Multiple sclerosis (MS) is a lifelong condition that affects the brain and spinal cord.
It is caused by something going wrong with the immune system which causes it to mistakenly attack the brain or spinal cord.
Specifically, it targets the protective layer of protein and fatty acids that protects the nerves that carry signals from the brain, called the myelin sheath.
The myelin sheath becomes damaged and scarred, so brain signals, like those to the muscles which are needed to walk, become disrupted and slowed.
Symptoms include fatigue, difficulty walking, vision problems, difficulties controlling the bladder, numbness and tingling in parts of the body and problems with balance.
There is no cure but treatments can control the condition and ease symptoms, such as steroid medication.
Dr Luca Peruzzotti-Jametti, a co-author also from the University of Cambridge, said: ‘This was a small study to determine whether this treatment is safe.
‘But people with secondary progressive MS see their independence slip away from them day by day, with only one drug, which is not available to everyone, and can only help alleviate symptoms.
‘Hopes of a treatment which could stop the condition getting worse would be really important, so we will next trial this on many more people, including hopefully patients in the UK.’
In MS, the immune system attacks the protective layer of protein and fatty acids – called the myelin sheath – which protects the nerves which carry signals from the brain.
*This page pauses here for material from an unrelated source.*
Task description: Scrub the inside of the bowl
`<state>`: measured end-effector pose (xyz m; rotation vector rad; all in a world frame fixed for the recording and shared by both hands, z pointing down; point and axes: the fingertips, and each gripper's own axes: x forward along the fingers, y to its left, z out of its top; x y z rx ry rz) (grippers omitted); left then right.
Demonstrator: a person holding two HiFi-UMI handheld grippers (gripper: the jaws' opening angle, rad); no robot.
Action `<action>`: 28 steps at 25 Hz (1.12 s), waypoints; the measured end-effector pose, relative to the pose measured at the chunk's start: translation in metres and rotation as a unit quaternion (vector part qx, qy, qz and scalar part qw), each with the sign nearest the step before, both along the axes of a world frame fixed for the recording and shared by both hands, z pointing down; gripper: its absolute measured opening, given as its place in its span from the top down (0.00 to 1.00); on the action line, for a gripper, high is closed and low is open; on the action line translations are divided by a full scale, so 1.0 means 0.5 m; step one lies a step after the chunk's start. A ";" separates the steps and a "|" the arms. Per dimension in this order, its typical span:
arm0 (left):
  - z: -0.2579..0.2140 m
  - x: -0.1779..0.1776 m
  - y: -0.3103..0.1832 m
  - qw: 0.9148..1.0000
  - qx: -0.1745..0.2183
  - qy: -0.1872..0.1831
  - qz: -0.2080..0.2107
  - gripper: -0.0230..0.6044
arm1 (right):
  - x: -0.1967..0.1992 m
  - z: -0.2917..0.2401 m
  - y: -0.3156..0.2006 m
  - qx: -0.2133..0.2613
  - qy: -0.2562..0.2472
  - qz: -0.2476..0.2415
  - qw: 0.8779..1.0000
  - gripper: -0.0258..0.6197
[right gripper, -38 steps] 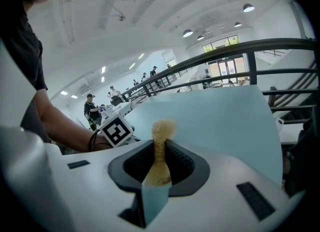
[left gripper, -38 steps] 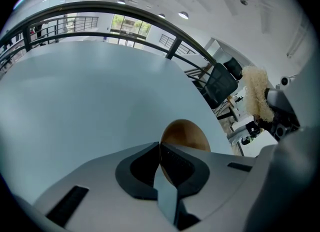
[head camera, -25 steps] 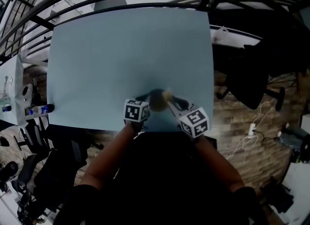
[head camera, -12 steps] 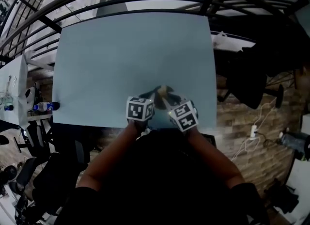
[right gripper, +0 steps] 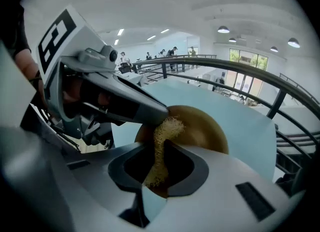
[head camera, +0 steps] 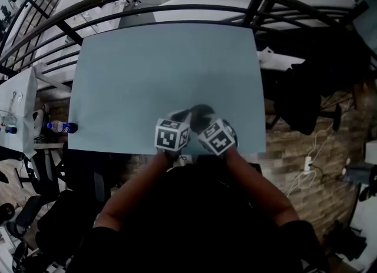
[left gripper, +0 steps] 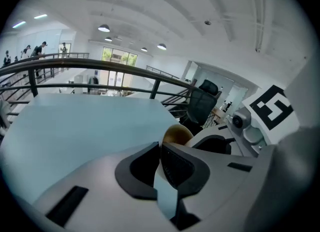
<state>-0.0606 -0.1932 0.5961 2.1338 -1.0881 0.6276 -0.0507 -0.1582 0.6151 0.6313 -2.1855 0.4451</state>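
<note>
Now, scrubber point(right gripper: 161, 136) lengthwise between jaws, into bowl point(right gripper: 205, 128).

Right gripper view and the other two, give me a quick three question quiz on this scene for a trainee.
1. True or false: the right gripper holds a fibrous yellow scrub pad between its jaws.
2. What is the left gripper shut on? A) the rim of the brown bowl; B) a water bottle; C) nothing.
3. Fill in: the bowl stands near the person's edge of the light blue ____.

Key: 1 true. 2 A. 3 table.
</note>
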 end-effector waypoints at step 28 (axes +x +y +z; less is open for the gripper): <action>-0.036 -0.035 0.044 0.999 0.014 0.033 -0.005 0.95 | -0.021 -0.054 0.018 0.072 0.055 0.001 0.996 0.86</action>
The myelin sheath becomes damaged and scarred, so brain signals, like those to the muscles which are needed to walk, are disrupted.
However stem cells, which have the ability to become almost any type of cell in the body, can block immune cells from causing this harmful damage.
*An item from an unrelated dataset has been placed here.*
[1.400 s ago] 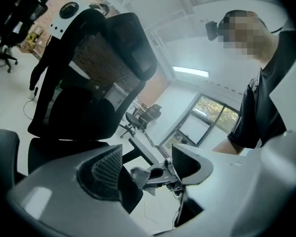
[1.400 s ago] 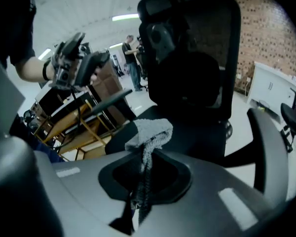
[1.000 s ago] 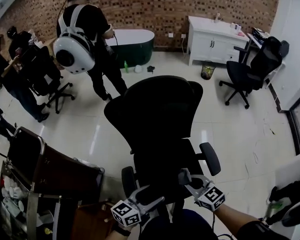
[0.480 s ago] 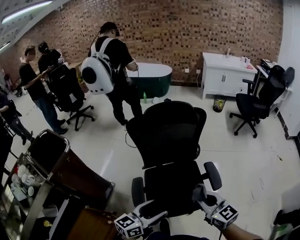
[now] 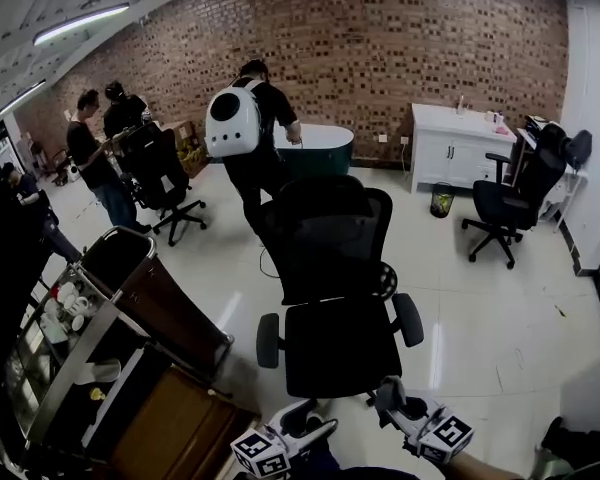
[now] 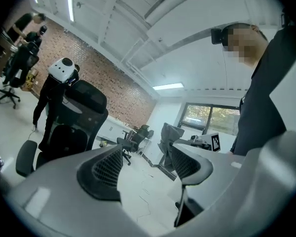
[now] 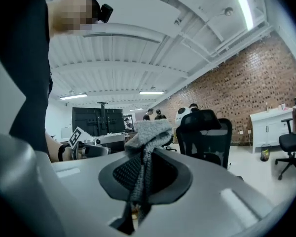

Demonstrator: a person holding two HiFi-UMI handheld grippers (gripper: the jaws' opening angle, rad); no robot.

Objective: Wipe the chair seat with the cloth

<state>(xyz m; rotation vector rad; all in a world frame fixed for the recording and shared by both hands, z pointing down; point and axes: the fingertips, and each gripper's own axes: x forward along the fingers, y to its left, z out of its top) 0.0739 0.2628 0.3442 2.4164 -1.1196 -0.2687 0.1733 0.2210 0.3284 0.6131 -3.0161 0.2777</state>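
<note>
OK, head view: black chair (image 5: 332, 268) standing on tiled floor (image 5: 480, 318), seat (image 5: 340, 348) turned toward camera. Left tongs (image 5: 310, 430) and right tongs (image 5: 392, 400) hovering low at frame bottom, just short of seat's front edge.
Left gripper view: left tongs gaping, nothing sitting between them, chair showing off to left.
Right gripper view: right tongs clenching grey cloth (image 7: 147, 132), cloth bunching up past tips, well clear of seat.
</note>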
They also produce natural chemicals which prevent scarring in the myelin sheath and help it to regenerate.
Adults do not have a good supply of these stem cells in their brain, as they have already been used up and turned into normal brain cells.
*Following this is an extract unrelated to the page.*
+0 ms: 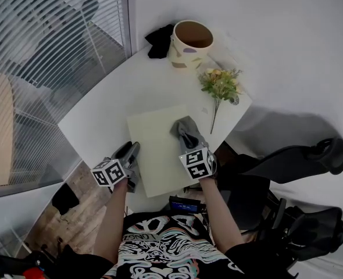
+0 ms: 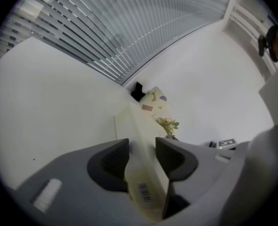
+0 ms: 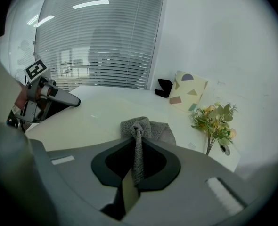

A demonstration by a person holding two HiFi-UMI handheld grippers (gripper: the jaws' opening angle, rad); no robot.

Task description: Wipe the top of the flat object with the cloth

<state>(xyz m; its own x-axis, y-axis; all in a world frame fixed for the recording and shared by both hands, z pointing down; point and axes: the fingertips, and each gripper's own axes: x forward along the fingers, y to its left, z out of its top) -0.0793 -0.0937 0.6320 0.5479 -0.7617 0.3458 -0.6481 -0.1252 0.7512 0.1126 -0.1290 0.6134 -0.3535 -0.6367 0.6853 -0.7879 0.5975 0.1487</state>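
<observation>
A pale yellow flat board (image 1: 157, 147) lies on the white table (image 1: 102, 109). My left gripper (image 1: 131, 154) is shut on the board's left edge (image 2: 146, 161), which runs between the jaws with a barcode sticker showing. My right gripper (image 1: 189, 137) is shut on a grey cloth (image 1: 184, 127), pinching a fold of it (image 3: 138, 147). The rest of the cloth (image 3: 146, 128) rests bunched on the board's far right part.
A patterned cream pot (image 1: 190, 43) stands at the table's far end with a black object (image 1: 159, 39) beside it. A small flower bunch (image 1: 220, 86) lies near the right edge. Window blinds (image 1: 49, 57) run along the left. A black chair (image 1: 293, 161) is at the right.
</observation>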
But unborn babies, whose brains have not yet fully developed, have many of the precious stem cells.
The stem cells used in the study were donated by the family of an unborn baby following a miscarriage.
They were injected directly into the cerebrospinal fluid which bathes the brain, through brain surgery under anaesthetic.
The MS patients in the study had no serious adverse side effects, and there were no deaths, although a patient had a seizure as a result of the brain surgery.
Also steroids and immunosuppressant drugs needed alongside the stem cells did lead to temporary psychosis in one patient and short-lived infections in several others.
However the researchers hope to overcome this in the future by using people’s own stem cells for their treatment – reprogramming their skin cells to become brain stem cells using a special lab-based technique.
MRI scans provided further evidence the stem cells had stopped MS in its tracks, as suggested by people not getting any worse over a full year.
Those given higher doses of stem cells showed an apparent reduction in swelling within the brain – likely due to anti-inflammatory molecules released by the cells, which counteract the damage being done by the immune system.
Volunteers given higher doses of stem cells also had a higher level of fatty acids in their spinal fluid which suggested their brain was functioning more effectively.
Because the volunteers were so disabled, more evidence is needed to ensure MS really is prevented from getting worse using stem cells.
Researchers also want to understand if stem cells can help to regenerate a brain damaged by MS.
But the research, published in the journal Cell Stem Cell, was described as ‘really exciting’ by Caitlin Astbury, from the MS Society, who said: ‘These results show that special stem cells injected into the brain were safe and well-tolerated by people with secondary progressive MS.
‘They also suggest this treatment approach might even stabilise disability progression.’
Dr Aravinthan Varatharaj, a clinical lecturer in neurology at the University of Southampton, said: ‘Whilst this study showed that patients did not experience significant disease progression after treatment, there are other possible explanations for this, and this was not a controlled trial.’